WHAT THE TASK REQUIRES ▸
Give again, exactly as written, each line of the material below starting at the line that contains "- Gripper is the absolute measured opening" and ending at the line that contains "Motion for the". Both ends count, and no other line does.

SOURCE DATA ▸
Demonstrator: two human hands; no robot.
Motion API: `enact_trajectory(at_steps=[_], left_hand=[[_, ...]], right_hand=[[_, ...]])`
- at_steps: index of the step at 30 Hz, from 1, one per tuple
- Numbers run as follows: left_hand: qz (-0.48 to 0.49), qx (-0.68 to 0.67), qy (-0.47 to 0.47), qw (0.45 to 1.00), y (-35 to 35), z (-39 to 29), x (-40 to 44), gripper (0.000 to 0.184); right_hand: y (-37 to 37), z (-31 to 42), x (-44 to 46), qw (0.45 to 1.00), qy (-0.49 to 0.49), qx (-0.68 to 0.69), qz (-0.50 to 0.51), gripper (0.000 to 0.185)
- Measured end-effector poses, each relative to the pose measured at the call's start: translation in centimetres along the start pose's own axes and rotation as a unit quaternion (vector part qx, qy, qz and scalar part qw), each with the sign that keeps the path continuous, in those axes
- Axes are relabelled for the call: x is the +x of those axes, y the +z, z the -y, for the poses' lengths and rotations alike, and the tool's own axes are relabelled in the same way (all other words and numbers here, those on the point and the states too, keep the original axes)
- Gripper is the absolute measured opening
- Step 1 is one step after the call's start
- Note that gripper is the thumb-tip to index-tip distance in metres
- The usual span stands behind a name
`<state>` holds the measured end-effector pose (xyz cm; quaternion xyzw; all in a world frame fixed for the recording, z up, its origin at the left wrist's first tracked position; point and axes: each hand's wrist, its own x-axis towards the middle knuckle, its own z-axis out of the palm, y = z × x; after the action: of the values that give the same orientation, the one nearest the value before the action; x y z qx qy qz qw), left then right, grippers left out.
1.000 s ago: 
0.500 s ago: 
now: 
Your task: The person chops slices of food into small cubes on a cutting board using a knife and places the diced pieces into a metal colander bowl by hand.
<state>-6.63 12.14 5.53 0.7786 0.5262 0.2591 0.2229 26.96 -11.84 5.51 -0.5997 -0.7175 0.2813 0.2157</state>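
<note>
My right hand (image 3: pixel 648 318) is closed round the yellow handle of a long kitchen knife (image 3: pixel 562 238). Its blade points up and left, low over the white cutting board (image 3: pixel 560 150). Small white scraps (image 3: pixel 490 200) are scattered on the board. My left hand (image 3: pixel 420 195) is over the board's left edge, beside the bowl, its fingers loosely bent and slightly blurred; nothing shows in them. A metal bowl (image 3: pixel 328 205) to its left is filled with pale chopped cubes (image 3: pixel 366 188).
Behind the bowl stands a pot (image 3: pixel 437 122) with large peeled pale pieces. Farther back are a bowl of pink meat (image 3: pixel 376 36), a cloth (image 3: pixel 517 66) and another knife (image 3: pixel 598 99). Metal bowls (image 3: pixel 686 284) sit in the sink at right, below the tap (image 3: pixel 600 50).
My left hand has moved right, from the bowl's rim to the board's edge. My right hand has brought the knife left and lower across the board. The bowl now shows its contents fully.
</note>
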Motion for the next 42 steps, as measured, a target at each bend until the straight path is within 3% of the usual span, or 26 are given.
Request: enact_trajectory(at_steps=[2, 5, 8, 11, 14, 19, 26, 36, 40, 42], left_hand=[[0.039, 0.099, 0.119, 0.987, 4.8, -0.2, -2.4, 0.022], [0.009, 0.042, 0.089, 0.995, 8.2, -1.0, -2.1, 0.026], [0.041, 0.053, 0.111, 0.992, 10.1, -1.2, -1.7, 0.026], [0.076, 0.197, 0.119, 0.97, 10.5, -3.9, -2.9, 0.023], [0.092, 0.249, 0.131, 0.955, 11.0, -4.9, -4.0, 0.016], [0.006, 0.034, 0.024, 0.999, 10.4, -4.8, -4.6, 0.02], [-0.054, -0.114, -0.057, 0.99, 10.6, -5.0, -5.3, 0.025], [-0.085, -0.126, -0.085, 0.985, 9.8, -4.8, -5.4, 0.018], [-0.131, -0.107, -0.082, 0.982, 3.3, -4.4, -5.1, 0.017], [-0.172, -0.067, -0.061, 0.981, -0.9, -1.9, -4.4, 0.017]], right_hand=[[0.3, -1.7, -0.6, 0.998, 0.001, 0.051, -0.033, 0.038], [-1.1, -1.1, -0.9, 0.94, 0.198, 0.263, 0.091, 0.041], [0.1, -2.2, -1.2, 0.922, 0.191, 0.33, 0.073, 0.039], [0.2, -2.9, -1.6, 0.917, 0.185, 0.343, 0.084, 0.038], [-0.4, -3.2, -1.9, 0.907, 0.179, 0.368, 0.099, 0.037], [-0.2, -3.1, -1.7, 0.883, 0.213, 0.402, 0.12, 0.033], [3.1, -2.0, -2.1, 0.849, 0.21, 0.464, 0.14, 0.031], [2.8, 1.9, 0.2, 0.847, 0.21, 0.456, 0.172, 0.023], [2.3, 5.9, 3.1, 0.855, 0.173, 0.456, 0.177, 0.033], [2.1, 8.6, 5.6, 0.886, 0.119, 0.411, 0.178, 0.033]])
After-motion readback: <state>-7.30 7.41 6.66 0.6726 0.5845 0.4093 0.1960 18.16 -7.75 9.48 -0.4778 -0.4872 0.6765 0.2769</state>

EXERCISE ANSWER ▸
- Gripper is the absolute measured opening
- Step 1 is one step after the call's start
- Note that gripper is the thumb-tip to index-tip distance in metres
- The usual span stands behind a name
`<state>` holds the measured end-effector pose (xyz cm; quaternion xyzw; all in a world frame fixed for the recording, z up, its origin at the left wrist's first tracked position; point and axes: each hand's wrist, its own x-axis towards the middle knuckle, its own z-axis out of the palm, y = z × x; after the action: of the values that give the same orientation, the one nearest the value before the action; x y z qx qy qz qw), left then right, grippers left out.
1.000 s ago: 
0.500 s ago: 
now: 
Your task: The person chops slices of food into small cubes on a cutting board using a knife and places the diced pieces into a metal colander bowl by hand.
<state>-6.63 12.14 5.53 0.7786 0.5262 0.2591 0.2229 26.96 -11.84 5.51 -0.5997 -0.7175 0.2813 0.2157</state>
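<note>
My right hand (image 3: pixel 648 318) is closed round the yellow handle of a long kitchen knife (image 3: pixel 562 238). Its blade points up and left, low over the white cutting board (image 3: pixel 560 150). Small white scraps (image 3: pixel 490 200) are scattered on the board. My left hand (image 3: pixel 420 195) is over the board's left edge, beside the bowl, its fingers loosely bent and slightly blurred; nothing shows in them. A metal bowl (image 3: pixel 328 205) to its left is filled with pale chopped cubes (image 3: pixel 366 188).
Behind the bowl stands a pot (image 3: pixel 437 122) with large peeled pale pieces. Farther back are a bowl of pink meat (image 3: pixel 376 36), a cloth (image 3: pixel 517 66) and another knife (image 3: pixel 598 99). Metal bowls (image 3: pixel 686 284) sit in the sink at right, below the tap (image 3: pixel 600 50).
My left hand has moved right, from the bowl's rim to the board's edge. My right hand has brought the knife left and lower across the board. The bowl now shows its contents fully.
</note>
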Motion for the next 42 steps, as measured, a target at each bend until the straight path is within 3% of the usual span, or 26 are given.

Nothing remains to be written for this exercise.